EXERCISE OBJECTIVE: Return all lines of the records that contain the word "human".

[Records from a dataset]
◆ ◆ ◆ ◆ ◆
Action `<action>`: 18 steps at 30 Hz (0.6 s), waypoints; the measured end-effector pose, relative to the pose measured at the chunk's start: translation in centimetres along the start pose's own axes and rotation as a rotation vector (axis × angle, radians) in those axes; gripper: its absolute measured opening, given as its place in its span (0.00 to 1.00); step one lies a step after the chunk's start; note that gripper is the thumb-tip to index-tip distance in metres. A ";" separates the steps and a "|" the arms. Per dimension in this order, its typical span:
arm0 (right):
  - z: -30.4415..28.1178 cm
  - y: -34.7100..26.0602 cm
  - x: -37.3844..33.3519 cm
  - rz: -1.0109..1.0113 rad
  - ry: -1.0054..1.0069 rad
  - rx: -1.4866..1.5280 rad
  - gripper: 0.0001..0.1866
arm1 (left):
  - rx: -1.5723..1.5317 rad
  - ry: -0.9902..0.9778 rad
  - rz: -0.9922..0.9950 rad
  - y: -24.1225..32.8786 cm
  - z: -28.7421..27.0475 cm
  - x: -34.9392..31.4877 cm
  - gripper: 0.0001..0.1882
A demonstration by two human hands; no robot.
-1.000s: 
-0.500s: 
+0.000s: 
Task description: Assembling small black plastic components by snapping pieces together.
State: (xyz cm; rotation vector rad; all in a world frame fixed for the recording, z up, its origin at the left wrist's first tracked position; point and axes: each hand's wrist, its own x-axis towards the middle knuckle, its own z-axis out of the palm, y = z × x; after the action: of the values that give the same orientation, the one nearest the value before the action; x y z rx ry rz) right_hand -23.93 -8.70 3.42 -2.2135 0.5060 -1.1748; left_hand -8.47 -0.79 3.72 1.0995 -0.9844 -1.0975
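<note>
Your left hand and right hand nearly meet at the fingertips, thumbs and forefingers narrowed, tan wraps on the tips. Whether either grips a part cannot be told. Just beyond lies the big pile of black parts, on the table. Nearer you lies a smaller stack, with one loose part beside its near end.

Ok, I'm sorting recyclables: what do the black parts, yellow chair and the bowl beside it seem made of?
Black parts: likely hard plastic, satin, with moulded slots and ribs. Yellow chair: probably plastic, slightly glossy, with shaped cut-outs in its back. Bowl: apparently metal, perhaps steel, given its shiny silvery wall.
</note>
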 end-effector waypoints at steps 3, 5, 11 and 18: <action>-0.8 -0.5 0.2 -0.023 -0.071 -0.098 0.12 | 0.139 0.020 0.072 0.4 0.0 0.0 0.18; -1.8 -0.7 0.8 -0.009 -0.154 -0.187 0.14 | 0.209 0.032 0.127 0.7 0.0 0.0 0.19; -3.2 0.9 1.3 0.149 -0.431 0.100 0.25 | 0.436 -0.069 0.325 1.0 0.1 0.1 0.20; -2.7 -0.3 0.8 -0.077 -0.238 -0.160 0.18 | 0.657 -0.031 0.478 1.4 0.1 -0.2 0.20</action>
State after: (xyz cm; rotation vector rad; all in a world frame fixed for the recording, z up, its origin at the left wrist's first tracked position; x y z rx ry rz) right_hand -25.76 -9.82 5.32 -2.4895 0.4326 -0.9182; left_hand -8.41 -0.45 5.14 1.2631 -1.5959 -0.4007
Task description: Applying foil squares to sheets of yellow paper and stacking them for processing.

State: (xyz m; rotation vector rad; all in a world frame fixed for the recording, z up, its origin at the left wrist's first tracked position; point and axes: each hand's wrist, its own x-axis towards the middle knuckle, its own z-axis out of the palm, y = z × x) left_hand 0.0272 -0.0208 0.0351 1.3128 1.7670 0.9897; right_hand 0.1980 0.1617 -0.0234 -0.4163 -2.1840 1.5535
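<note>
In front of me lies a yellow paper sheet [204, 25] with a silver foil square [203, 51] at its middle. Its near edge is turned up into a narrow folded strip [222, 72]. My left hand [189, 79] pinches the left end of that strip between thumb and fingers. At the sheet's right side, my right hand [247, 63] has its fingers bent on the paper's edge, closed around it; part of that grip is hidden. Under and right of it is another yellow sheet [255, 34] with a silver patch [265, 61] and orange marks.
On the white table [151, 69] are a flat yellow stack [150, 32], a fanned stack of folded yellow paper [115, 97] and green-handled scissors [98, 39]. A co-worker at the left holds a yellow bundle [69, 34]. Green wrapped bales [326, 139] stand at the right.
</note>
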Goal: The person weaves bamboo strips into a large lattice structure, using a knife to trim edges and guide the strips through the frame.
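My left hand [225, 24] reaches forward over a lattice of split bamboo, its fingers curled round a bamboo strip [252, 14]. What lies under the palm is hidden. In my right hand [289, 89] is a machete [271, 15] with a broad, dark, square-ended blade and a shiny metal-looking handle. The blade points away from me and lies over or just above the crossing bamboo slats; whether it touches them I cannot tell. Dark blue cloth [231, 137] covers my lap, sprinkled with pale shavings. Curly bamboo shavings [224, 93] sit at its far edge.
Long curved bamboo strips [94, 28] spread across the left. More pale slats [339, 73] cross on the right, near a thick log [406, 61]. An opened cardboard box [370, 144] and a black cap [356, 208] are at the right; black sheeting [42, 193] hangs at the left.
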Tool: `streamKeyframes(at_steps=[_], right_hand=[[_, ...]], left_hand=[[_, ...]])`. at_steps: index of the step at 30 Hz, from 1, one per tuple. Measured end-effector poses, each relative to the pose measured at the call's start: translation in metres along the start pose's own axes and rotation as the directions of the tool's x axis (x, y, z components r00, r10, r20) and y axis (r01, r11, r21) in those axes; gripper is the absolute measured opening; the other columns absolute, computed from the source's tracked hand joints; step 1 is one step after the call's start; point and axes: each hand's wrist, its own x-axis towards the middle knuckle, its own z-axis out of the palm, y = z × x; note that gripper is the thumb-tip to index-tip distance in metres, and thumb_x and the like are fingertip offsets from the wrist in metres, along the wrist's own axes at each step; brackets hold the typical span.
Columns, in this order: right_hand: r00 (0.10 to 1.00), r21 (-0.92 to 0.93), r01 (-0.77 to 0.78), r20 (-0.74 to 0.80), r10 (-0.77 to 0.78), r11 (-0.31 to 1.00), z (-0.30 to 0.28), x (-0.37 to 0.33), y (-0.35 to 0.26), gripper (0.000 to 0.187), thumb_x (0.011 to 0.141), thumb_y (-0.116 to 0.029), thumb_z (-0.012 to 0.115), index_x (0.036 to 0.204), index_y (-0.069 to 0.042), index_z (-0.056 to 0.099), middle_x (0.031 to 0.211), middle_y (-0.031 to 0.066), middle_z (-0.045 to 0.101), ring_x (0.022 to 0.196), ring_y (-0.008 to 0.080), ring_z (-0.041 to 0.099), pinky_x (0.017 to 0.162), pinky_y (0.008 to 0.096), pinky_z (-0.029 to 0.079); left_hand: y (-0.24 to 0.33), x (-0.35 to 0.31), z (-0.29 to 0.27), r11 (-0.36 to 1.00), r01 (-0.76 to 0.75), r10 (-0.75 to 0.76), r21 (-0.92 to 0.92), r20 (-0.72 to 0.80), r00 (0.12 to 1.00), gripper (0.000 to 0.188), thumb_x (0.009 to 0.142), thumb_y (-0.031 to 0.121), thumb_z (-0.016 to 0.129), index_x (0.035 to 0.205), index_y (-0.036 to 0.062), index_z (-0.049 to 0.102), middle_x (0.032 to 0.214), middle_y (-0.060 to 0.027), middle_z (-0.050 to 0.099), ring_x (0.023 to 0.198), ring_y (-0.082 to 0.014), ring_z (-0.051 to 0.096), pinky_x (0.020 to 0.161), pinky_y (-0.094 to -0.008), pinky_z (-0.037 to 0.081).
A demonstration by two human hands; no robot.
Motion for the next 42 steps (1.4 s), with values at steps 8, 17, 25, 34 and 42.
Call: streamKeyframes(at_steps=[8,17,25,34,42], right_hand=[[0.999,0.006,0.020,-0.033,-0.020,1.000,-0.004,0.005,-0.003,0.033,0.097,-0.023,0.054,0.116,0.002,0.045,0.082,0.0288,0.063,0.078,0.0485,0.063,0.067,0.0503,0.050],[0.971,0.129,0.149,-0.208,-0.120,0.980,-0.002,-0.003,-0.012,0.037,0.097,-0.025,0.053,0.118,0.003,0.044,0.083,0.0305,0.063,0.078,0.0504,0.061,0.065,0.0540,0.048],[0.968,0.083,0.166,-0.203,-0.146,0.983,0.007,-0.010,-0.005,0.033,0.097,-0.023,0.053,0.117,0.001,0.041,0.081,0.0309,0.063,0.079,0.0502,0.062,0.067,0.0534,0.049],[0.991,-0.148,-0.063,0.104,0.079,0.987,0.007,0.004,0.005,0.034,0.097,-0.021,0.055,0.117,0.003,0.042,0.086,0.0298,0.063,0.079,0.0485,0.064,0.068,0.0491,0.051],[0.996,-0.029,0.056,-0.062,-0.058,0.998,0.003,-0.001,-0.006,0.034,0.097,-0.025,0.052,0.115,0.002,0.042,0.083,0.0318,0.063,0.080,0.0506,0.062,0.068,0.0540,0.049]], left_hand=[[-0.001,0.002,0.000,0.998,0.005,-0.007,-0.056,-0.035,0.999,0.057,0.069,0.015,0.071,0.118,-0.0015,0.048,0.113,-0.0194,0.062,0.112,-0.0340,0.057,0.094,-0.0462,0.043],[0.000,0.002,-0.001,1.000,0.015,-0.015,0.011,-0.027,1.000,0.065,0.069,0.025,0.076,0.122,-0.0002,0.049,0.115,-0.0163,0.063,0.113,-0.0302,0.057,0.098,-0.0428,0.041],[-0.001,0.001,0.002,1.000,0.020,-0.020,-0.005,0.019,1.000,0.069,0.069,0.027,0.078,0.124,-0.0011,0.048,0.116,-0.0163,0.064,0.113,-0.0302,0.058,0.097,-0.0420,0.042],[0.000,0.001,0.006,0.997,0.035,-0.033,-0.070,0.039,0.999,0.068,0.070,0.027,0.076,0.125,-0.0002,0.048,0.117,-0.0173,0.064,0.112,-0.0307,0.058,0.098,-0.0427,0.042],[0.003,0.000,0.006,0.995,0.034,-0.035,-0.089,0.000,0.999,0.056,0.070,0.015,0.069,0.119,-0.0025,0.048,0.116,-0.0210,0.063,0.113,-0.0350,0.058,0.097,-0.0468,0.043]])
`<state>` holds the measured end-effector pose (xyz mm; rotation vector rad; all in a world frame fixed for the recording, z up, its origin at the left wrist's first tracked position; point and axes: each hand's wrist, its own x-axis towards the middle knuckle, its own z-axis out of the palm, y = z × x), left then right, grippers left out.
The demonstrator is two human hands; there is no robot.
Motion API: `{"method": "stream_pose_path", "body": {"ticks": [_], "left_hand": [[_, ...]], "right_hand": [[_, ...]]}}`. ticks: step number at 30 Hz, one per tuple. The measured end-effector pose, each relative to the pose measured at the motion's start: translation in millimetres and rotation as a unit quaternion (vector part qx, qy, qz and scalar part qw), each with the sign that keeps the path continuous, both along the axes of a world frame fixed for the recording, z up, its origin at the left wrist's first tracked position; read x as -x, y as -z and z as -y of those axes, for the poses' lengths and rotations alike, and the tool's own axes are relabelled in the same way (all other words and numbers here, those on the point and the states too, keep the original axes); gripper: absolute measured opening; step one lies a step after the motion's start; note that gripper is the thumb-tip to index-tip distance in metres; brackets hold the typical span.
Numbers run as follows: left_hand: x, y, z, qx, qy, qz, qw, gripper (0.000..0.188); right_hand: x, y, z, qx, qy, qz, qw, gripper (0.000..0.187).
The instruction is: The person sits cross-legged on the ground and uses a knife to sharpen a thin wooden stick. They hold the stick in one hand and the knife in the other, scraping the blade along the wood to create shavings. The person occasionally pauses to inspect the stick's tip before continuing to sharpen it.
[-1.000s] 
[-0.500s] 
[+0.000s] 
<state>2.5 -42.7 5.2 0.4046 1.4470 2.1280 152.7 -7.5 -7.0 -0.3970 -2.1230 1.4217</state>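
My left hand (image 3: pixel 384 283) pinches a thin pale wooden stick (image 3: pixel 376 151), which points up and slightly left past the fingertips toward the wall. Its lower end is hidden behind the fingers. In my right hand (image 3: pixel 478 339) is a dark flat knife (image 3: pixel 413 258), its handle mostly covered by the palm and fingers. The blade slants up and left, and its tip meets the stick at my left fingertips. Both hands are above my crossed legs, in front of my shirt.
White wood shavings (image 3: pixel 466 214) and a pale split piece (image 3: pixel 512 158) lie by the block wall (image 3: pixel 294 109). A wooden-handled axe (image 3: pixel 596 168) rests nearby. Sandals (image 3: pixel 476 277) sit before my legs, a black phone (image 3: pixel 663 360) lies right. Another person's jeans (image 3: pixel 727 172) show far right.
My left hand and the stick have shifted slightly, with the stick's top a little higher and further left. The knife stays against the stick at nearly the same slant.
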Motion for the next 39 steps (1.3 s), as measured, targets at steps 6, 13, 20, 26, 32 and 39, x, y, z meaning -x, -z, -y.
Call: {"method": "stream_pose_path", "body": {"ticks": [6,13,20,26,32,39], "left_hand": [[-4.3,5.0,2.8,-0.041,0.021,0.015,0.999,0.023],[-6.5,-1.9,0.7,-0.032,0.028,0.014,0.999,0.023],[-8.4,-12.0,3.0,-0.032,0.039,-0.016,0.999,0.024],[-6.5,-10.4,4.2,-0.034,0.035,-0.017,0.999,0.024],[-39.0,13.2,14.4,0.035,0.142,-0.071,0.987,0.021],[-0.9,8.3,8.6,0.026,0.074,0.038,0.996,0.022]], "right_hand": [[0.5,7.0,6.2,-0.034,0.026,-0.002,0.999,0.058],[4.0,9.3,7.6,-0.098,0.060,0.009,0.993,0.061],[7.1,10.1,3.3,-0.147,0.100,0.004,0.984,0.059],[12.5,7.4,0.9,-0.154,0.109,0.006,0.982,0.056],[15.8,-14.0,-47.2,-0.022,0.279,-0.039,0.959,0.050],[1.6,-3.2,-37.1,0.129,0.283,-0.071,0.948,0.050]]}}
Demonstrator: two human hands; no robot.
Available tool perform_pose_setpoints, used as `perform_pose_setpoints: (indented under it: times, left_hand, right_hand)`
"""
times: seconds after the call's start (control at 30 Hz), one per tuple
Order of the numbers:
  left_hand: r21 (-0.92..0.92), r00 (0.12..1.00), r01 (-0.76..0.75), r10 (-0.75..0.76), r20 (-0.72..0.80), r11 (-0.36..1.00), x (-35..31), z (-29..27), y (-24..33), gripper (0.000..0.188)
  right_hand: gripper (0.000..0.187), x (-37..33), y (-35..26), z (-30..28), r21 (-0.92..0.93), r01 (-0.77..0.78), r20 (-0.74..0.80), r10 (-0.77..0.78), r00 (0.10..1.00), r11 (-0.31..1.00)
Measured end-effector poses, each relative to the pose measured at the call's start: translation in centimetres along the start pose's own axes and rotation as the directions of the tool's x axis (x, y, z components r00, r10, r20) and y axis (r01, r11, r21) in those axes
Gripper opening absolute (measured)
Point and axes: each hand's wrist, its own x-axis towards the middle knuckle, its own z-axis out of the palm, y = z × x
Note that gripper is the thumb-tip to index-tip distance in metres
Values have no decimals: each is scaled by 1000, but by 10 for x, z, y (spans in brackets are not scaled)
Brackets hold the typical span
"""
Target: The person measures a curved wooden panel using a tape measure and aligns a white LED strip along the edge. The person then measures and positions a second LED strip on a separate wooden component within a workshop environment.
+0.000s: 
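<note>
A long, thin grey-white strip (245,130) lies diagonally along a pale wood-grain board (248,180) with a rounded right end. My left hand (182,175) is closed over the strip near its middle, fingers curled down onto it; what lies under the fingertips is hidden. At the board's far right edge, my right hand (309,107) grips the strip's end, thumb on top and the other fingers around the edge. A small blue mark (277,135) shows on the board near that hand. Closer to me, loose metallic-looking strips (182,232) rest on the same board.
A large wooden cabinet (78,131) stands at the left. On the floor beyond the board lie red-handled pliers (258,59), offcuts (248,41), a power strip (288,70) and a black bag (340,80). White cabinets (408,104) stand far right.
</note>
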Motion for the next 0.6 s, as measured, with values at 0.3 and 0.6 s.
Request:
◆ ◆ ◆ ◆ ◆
RESULT:
A demonstration by two human hands; no robot.
A demonstration by two human hands; no robot.
The demonstrator is two human hands; there is no robot.
Demonstrator: two human hands; no robot.

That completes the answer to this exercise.